问题描述

如何在Swift中将可选闭包声明为属性？

How do you declare an optional closure as a property in Swift?

我正在使用此代码：

    var respondToButton:(sender: UIButton) -> Bool

但编译器抱怨该属性未在初始化程序结束时初始化。我相信我可以通过将var声明为可选来解决此问题，但是，我找不到正确的语法。

but the compiler complains that the property is not initialized by the end of the initializer. I believe I can solve this issue by declaring the var as an optional, however, I can not find the correct syntax.

如何将此闭包属性声明为可选项？

How do I declare this closure property as an optional?

推荐答案

我相信你只需要在括号中包含闭包类型，如下所示：

I believe you just need to wrap the closure type in parenthesis, like so:

var respondToButton:((sender: UIButton) -> Bool)?

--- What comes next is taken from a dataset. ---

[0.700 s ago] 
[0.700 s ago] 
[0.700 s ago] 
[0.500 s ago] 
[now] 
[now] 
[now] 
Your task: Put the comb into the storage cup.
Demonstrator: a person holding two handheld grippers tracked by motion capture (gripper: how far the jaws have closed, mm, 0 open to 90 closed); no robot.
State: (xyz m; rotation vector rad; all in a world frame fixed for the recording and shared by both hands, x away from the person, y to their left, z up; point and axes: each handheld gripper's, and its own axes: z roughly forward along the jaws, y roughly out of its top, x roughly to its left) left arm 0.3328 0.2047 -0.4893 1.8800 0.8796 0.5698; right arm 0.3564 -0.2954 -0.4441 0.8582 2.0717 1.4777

或者，如果这是封闭类型，那么你就是经常使用你可以创建使其更具可读性：

Alternatively if this is a closure type you're going to use often you can create a typealias to make it more readable:

typealias buttonResponder = (sender: UIButton) -> Bool

然后在你的班级：

var respondToButton:buttonResponder?

这篇关于Swift中的可选闭包属性的文章就介绍到这了，希望我们推荐的答案对大家有所帮助，也希望大家多多支持！